Examples of cancer health disparities in the black/African American
- Highest Overall Rates
- Highest Death Rate
- Higher Rates Of Aggressive Forms Of Breast Cancer
- Higher Rates Of Prostate Cancer And Deaths
- Higher Rates Of Cervical Cancer
In 1986, the Moffitt Cancer Center opened its doors as a result of the efforts of Mr. H. Lee Moffitt. He created the cancer center with a very good friend in mind, George E. Edgecomb. The Honorable George E. Edgecomb was diagnosed with cancer, but did not have many local options for his treatment. Mr. Moffitt believed that a premier cancer center in the state of Florida was needed to serve all of the citizens across the state.
Moffitt Cancer Center created the George E. Edgecomb Society to keep this legacy alive by ensuring equitable health outcomes and the elimination of cancer health disparities among blacks and African Americans.

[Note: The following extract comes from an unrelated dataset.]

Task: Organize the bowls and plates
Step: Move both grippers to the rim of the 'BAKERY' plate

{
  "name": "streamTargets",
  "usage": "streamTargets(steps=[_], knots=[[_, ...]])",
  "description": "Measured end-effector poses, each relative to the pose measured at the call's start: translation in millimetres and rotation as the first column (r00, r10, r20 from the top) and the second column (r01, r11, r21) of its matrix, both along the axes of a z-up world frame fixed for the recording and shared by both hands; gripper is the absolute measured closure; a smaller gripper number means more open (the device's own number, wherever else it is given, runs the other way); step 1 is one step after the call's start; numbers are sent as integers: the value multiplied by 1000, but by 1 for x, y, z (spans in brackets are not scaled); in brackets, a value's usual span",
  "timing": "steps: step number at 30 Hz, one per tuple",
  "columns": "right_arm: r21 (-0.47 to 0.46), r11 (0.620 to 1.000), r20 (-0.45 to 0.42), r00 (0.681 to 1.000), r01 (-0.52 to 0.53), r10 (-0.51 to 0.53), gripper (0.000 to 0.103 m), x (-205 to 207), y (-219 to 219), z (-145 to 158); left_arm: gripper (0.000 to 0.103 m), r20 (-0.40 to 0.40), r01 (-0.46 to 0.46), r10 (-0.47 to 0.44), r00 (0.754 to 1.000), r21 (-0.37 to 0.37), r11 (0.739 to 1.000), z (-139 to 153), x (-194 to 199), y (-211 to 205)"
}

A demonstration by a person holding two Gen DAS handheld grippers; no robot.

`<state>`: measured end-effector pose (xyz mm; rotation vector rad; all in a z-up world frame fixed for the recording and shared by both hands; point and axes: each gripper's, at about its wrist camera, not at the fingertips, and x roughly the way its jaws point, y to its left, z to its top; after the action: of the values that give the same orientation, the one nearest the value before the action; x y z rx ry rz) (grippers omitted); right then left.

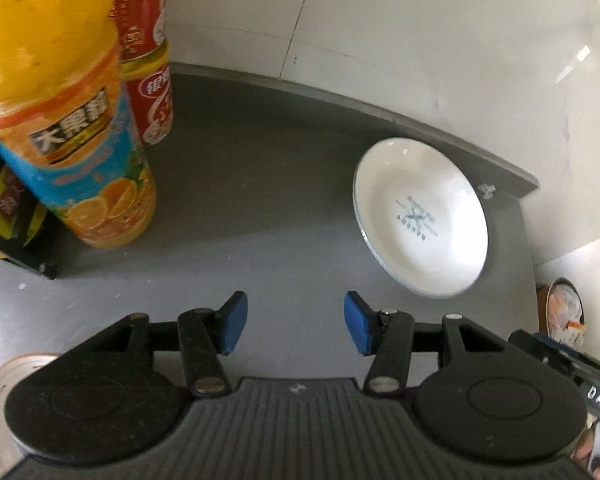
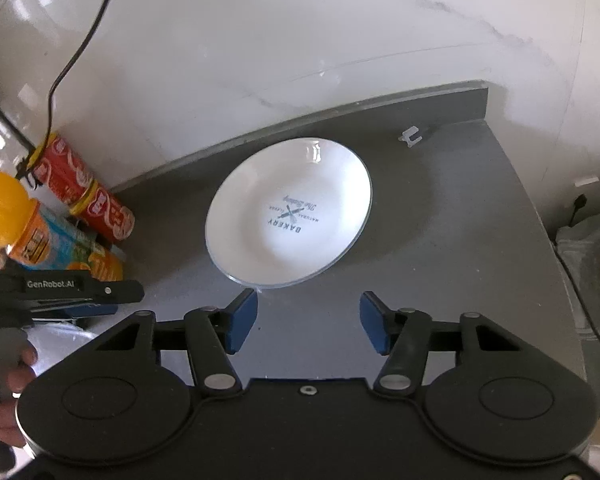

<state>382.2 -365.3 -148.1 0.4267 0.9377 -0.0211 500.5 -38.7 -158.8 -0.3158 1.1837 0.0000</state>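
Plate [image 2: 288,212] lies flat on the desk [image 2: 440,240] just ahead of our right tongs [image 2: 308,322], which gape wide and empty like the left tongs [image 1: 296,322], so we judge pinching its near rim squarely is best.

1. A white plate [image 2: 288,216] with a thin dark rim line and a "BAKERY" print lies flat, right side up.
2. It sits on the grey counter [image 2: 440,240] near the back wall, just ahead of me.
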Motion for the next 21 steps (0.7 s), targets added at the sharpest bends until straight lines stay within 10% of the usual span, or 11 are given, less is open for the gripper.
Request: streamTargets(steps=[7, 21], knots=[[42, 998, -37, 998, 51, -49, 70, 22, -14, -23, 52, 61, -30, 31, 998, -15, 999, -7, 15, -11], [10, 997, -54, 996, 71, -70, 77, 69, -20, -56, 66, 71, -10, 13, 997, -34, 999, -47, 55, -44]])
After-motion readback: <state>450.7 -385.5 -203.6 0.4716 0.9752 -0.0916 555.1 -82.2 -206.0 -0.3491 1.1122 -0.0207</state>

ADVOCATES to prevent and cure cancer, as well as eliminate cancer disparities
EDUCATES members on new treatment protocols and research efforts
AWARDS financial support for the research and clinical efforts of scientists focused on cancer disparities
PROMOTES Moffitt’s physicians and researchers and their outstanding care and innovative research
For questions and more information, please contact Alecia Savas at 813‐745‐1394 or email Alecia.Savas@moffitt.org .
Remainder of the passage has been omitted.